To return to the original question, what to do about postnatal steroids, I haven’t mentioned group 4 and 5 trials, but the Dutch multicenter trial of Wes Onland et al I discussed when it first came out, is in my group 5. It does seem to show a decrease in mortality with higher dose hydrocortisone after the end of the first week. There are some problems with extrapolatability for this trial also, I can’t find any published Dutch survival and BPD data more recent than 2011, but this article (de Kluiver E, et al. [Perinatal policy in cases of extreme prematurity; an investigation into the implementation of the guidelines]. Ned Tijdschr Geneeskd. 2013;157(38):A6362), after the change in Dutch guidelines to promote active treatment at 24 weeks gestation (thank you Google translate!), reported a 43% survival at 24 weeks, and 61% at 25 weeks, much lower than contemporary Canadian results, and 64% BPD incidence among survivors at 24 weeks, and 44% at 25 weeks. The Onland trial started in 2011, so these figures have some relevance. In the Flanders region of Belgium in 2011 (Draper ES, et al. Variability in Very Preterm Stillbirth and In-Hospital Mortality Across Europe. Pediatrics. 2017) survival at 24 and 25 weeks combined was only 40% and was 0 at 22 and 23 weeks.

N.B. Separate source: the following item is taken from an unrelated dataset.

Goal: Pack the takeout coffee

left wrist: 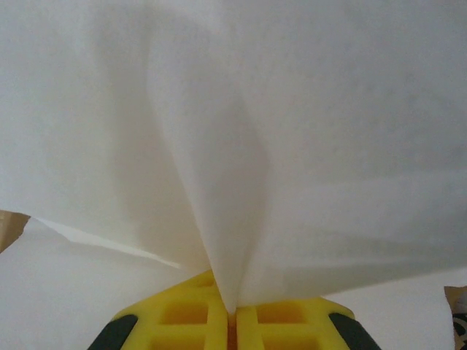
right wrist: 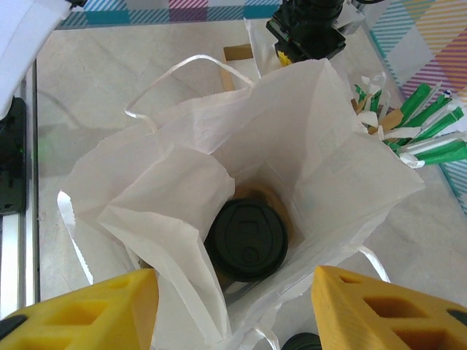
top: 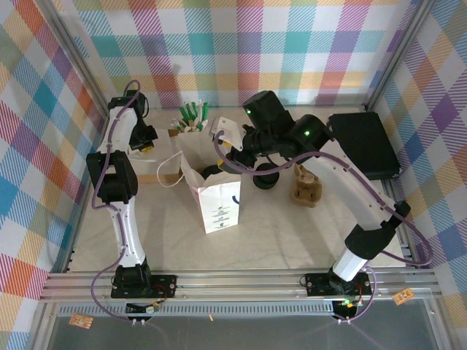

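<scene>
Already the takeout coffee (right wrist: pixel 246 238) stood down inside the white paper bag (right wrist: pixel 343 168), its black lid facing up towards the bag's open mouth. Above that opening hung the right gripper (right wrist: pixel 233 302), its yellow fingers (right wrist: pixel 80 310) spread wide to either side and touching nothing that I could see. Over at the back, the left gripper (left wrist: pixel 232 315) had its jaws pressed together on a fold of white paper (left wrist: pixel 233 182), pinched right at the tips. Whether that fold belonged to the same bag I couldn't tell. Green-capped sticks (right wrist: pixel 430 127) stood just beside the bag.
</scene>
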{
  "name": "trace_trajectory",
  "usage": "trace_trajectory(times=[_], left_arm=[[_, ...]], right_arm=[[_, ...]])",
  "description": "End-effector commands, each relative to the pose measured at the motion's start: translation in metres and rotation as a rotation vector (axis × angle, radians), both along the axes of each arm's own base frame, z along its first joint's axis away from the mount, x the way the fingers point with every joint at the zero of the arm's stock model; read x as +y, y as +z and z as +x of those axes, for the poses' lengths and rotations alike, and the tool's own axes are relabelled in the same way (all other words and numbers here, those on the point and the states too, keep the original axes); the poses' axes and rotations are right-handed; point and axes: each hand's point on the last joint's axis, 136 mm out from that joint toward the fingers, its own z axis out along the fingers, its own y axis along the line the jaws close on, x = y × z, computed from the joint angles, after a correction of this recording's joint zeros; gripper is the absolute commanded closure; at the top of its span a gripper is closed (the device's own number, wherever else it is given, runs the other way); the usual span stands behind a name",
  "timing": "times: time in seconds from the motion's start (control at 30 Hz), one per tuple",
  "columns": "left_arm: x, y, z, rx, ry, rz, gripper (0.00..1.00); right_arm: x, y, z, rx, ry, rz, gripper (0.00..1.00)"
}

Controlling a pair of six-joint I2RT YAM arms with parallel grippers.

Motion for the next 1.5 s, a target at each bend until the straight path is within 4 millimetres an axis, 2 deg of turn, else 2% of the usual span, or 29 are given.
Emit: trace_trajectory(times=[0.0, 0.17, 0.23, 0.33, 0.43, 0.53, 0.63, 0.77, 0.87, 0.9, 1.0, 1.03, 1.1, 1.2, 1.33, 1.47], left_arm=[[0.002, 0.016, -0.004, -0.014, 0.002, -0.009, 0.92], [0.003, 0.017, 0.000, -0.023, -0.001, -0.003, 0.91], [0.002, 0.020, 0.001, -0.031, -0.003, -0.009, 0.97], [0.005, 0.038, 0.001, -0.061, 0.010, 0.005, 1.00], [0.010, 0.075, -0.003, -0.138, 0.024, 0.044, 1.00], [0.012, 0.123, -0.012, -0.252, 0.045, 0.060, 1.00], [0.003, 0.177, -0.024, -0.411, 0.048, 0.053, 1.00], [-0.033, 0.258, -0.046, -0.709, -0.038, -0.043, 1.00], [-0.085, 0.318, -0.070, -0.953, -0.212, -0.206, 1.00], [-0.108, 0.339, -0.082, -1.037, -0.297, -0.286, 1.00], [-0.171, 0.384, -0.124, -1.189, -0.535, -0.481, 1.00], [-0.187, 0.392, -0.137, -1.206, -0.594, -0.520, 1.00], [-0.217, 0.403, -0.162, -1.212, -0.711, -0.582, 1.00], [-0.245, 0.413, -0.190, -1.206, -0.828, -0.673, 1.00], [-0.257, 0.423, -0.216, -1.230, -0.910, -0.771, 1.00], [-0.265, 0.430, -0.242, -1.232, -0.996, -0.901, 1.00]], right_arm=[[-0.004, 0.012, -0.008, -0.026, 0.033, 0.028, 0.42], [-0.009, 0.015, -0.010, -0.034, 0.030, 0.025, 0.42], [-0.010, 0.015, -0.010, -0.038, 0.029, 0.024, 0.42], [-0.009, 0.019, -0.009, -0.041, 0.027, 0.034, 0.42], [-0.005, 0.031, -0.003, -0.040, 0.000, 0.073, 0.41], [0.003, 0.045, 0.002, -0.013, -0.016, 0.134, 0.40], [0.012, 0.061, 0.000, 0.014, 0.001, 0.210, 0.36], [0.022, 0.082, -0.007, 0.067, 0.034, 0.323, 0.27], [0.027, 0.099, -0.013, 0.112, 0.068, 0.408, 0.16], [0.029, 0.105, -0.015, 0.119, 0.079, 0.431, 0.12], [0.031, 0.121, -0.019, 0.143, 0.105, 0.505, 0.03], [0.033, 0.125, -0.022, 0.149, 0.119, 0.524, 0.00], [0.035, 0.134, -0.027, 0.167, 0.151, 0.565, 0.01], [0.035, 0.142, -0.022, 0.204, 0.115, 0.612, 0.01], [0.029, 0.148, -0.016, 0.252, 0.106, 0.656, 0.01], [0.015, 0.156, -0.008, 0.331, 0.124, 0.721, 0.01]])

For this trial, it is much harder to think about whether it may be relevant to my practice, the babies included were already receiving intensive care and had survived to a week of age, I don’t know whether the results of a similar group of babies in my current practice would be similar enough for me to be able to expect a similar impact on survival. But I am concerned that a mortality of 24% in the control group seems very high. If you use the online BPD calculator of the NICHD, using data from 2000 to 2004 (based on the publication by Matt Laughon), you can input data from a virtual baby similar to the average infant in the control group (male, 26 weeks, 710g, and 35% oxygen); the predicted mortality is 9.5%. substantially less than the mortality before discharge of the intervention group in Onland et al, which was 15.5%.

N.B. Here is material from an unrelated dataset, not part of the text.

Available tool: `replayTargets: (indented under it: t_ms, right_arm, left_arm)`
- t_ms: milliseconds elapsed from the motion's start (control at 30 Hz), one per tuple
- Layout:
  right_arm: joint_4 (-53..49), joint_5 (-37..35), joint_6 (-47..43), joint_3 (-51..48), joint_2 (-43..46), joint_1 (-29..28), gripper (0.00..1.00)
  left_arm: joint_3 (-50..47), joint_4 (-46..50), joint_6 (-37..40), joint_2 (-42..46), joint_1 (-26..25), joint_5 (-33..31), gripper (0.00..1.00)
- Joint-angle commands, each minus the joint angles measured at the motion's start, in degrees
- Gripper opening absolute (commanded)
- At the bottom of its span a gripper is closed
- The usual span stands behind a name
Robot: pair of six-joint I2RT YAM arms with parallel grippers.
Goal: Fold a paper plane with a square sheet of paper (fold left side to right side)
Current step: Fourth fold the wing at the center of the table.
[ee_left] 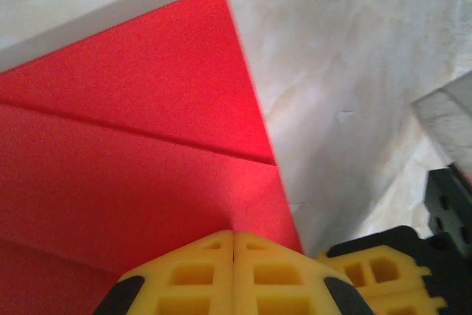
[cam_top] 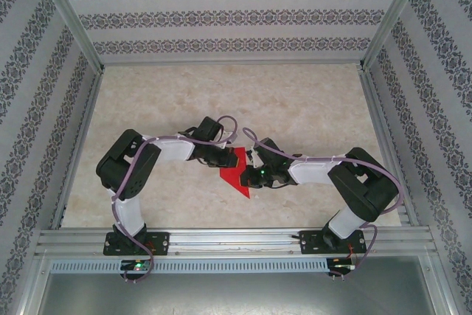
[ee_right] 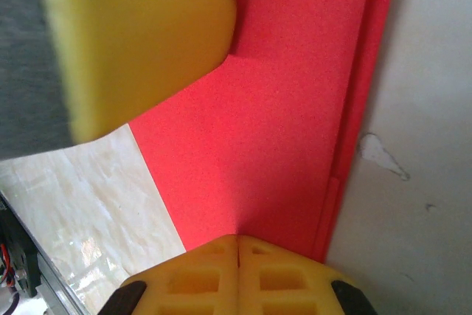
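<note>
Your left gripper (ee_left: 234,241) pinched tight, empty, tips over folded red paper (cam_top: 237,175), mid-table toward near edge. Your right gripper (ee_right: 237,245) same, empty, over paper's opposite side. Grippers crowd close; far half of table (cam_top: 221,94) wide free.

You're looking at a pale marbled tabletop (cam_top: 310,108). 3 walls (cam_top: 228,12) around it, white with dark patterned bands. Aluminium rails (cam_top: 236,240) along near edge; slotted strip (cam_top: 236,265) just below them in your view.
</note>
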State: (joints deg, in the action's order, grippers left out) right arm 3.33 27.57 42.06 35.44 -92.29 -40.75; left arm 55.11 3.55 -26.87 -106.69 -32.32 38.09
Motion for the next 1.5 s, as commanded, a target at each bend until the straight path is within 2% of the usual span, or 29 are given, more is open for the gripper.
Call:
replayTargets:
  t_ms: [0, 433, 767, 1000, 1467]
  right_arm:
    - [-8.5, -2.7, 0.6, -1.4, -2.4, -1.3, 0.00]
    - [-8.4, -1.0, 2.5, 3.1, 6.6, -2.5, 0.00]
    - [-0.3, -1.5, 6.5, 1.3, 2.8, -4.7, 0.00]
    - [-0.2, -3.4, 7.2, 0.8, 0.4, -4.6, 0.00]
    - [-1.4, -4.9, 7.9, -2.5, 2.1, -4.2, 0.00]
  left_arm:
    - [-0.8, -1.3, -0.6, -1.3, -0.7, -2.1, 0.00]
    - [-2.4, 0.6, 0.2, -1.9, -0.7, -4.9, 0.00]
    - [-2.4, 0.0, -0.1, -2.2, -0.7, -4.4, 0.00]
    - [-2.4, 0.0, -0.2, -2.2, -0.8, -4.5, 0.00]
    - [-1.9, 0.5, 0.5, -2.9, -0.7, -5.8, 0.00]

I know that comparing a point prediction from the online tool for a single baby similar to the mean baby in the Onland trial is not directly comparable to their findings, but it does give me pause to see so much higher mortality among the controls in the trial.

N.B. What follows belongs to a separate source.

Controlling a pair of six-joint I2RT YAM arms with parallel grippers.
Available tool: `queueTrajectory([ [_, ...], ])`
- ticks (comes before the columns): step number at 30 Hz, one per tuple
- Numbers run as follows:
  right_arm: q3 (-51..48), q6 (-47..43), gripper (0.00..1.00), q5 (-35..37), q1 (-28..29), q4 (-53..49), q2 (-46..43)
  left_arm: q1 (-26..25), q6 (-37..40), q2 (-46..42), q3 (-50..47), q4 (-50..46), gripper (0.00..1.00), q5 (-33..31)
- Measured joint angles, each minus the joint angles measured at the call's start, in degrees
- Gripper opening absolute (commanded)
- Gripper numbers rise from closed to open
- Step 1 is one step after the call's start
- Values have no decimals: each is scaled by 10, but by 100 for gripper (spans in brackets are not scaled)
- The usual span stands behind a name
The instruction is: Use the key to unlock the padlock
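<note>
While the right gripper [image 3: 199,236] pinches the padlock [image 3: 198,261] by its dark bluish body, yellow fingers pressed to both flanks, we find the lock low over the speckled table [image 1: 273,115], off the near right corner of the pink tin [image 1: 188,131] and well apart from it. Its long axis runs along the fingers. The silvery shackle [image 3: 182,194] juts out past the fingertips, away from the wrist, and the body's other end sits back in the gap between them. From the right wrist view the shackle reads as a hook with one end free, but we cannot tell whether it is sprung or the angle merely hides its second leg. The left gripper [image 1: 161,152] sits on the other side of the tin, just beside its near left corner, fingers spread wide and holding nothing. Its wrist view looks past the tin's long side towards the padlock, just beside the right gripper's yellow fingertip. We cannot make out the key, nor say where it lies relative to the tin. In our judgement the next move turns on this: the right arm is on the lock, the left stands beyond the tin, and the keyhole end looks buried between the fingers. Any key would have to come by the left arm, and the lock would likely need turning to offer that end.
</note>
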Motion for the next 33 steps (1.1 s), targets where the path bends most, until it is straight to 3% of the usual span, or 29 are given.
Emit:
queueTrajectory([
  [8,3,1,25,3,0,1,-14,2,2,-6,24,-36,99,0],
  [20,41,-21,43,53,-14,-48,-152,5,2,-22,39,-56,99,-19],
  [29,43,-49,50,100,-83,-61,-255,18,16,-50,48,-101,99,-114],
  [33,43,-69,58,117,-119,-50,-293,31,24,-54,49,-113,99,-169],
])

I think that I am not ready to give routine hydrocortisone to all babies between 24 and 28 weeks based on these data, nor to give them to 22 or 23 week BGGA babies. There are no clear data that giving them to babies at 24 hours of age who are still ventilated is beneficial either. I think, prior to changing practice and instituting a potentially hazardous treatment (increase in late-onset sepsis) I need a trial similar to Permiloc, which includes babies of under 24 weeks, in an environment with mortality more similar to current mortality in Canada, the USA, the UK, Germany, Australia and New Zealand, or Scandinavia (not an exclusive list!)
Perhaps a reasonable approach for the present would be to consider hydrocortisone therapy at 7 days of age if an individual baby’s predicted mortality is over say 24%. The Onland trial would suggest that this had a chance of reducing mortality, with little adverse consequence.